A little smile tugged at the corner of the nobleman’s mouth. “Your aura. I mentioned it once before, if you’ll remember. We need to get your aura under control.”
“How about we stop pretending I should know anything about my aura, and you tell me.”
“Yes. Of course. Zero knowledge. I suspect your previous statements about your absentee master were true, in a way. Your aura is your field of influence, an external manifestation of your magical presence, and we need to do something about it. Right now it is on display for all to see. When we met, it came off annoying and rude, but now… it’s like standing next to an open furnace. I could feel it before I even entered the square yesterday, and I guarantee other practitioners are having a much harder time than I.”
“A hard time?” I asked with a raised eyebrow. “Is having an aura bad?”
“No. No. We all have them, but we restrain them, a simple matter of holding it within. It’s almost second nature by the time you’ve had your dominion for longer than a few years. My practitioners, however, the ones who are still alive and functional after our ordeal, are students, barely coming into their dominions. Your aura is… disruptive for them.”
“I’m not doing anything to hurt anyone-:”
“Nothing like that. It is your presence that is disruptive. When we met, I thought it was residual magic from the creature you slew or perhaps a flaw in your spirit, but your aura has changed in quality since then. It is hard to describe to a layman. Let me see. Imagine a terrible storm, violent and dangerous, but no matter how you try, you cannot perceive the storm with your senses. You know it is there. The wind whips at your face. Houses tumble by. Ancient trees are uprooted and cast down. The effects are plain to see, but you cannot seem to bring your mind to process the storm. That is the type of aura you have. Distracting to say the least. Discombobulating. If you were any other student, I would put you up in a centralized location in the Spire and make the new practitioners hone their magic in your proximity. It would be an excellent way to train their focus. However, I must work with what I have right now, and I need them at their best.”
“Fine,” I replied with a shrug. “What do I do?”
“Hold this. It should mute the effects somewhat. Are you healthy now, Ryan? Have you healed fully?” Jassin asked.
“Uh. Yes. Pretty sure I’m intact.”
“Unbelievable. Very good. I apologize for how unpleasant this may be.”
Jassin took a sack from his belt and opened the cords on top, upending it to dump something round, cold and dark into my hand.
“Quellstone?” I asked rhetorically. I knew what it was. I just didn’t like it. Quellstone was in my top five least favorite stones, a real contender for the title if things kept going like they were.
Jassin squinted at me, moving his eyes over my face, down to the stone, and back, leaning slowly from side to side as if he was trying to see from different angles.
“Better have another,” he said after some thought.

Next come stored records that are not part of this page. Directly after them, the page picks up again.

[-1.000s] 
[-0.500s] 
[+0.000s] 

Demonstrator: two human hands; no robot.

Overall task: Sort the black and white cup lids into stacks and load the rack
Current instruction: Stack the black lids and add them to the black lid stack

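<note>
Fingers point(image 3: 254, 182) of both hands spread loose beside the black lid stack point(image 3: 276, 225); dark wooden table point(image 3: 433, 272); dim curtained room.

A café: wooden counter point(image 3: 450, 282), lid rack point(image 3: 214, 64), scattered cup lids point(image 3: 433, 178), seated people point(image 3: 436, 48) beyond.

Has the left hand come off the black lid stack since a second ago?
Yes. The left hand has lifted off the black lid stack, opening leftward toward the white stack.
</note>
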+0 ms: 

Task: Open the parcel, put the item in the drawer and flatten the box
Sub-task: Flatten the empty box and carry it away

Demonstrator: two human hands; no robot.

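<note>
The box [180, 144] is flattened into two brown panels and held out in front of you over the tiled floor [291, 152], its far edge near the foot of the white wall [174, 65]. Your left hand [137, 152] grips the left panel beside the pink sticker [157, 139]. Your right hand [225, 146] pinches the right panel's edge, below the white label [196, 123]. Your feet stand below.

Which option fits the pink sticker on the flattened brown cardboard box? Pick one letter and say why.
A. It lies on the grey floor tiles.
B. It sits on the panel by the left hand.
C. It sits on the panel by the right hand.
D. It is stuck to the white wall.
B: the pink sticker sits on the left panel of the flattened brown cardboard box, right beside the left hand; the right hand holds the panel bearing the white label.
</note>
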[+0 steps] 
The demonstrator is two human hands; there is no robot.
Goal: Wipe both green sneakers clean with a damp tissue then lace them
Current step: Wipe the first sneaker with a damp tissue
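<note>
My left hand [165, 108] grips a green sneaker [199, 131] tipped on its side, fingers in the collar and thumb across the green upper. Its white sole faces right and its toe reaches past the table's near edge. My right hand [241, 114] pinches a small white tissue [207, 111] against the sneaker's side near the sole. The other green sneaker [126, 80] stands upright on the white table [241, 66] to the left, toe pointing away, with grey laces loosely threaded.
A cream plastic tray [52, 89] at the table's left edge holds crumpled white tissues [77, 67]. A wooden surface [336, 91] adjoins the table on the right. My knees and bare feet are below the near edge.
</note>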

Out came another piece of quellstone. I noticed Jassin himself didn’t seem to want to touch it. He was careful to dump the pieces directly from the bag into my hand.
Again, Jassin squinted at me.
Then, with a frustrated sigh, he emptied the bag into my waiting hands, eight stones in all.
Jassin shook his head. “Unbelievable. This will just have to do. Keep those next to your skin and think small thoughts while we walk.”
“No problem,” I grumbled, my hand already going numb.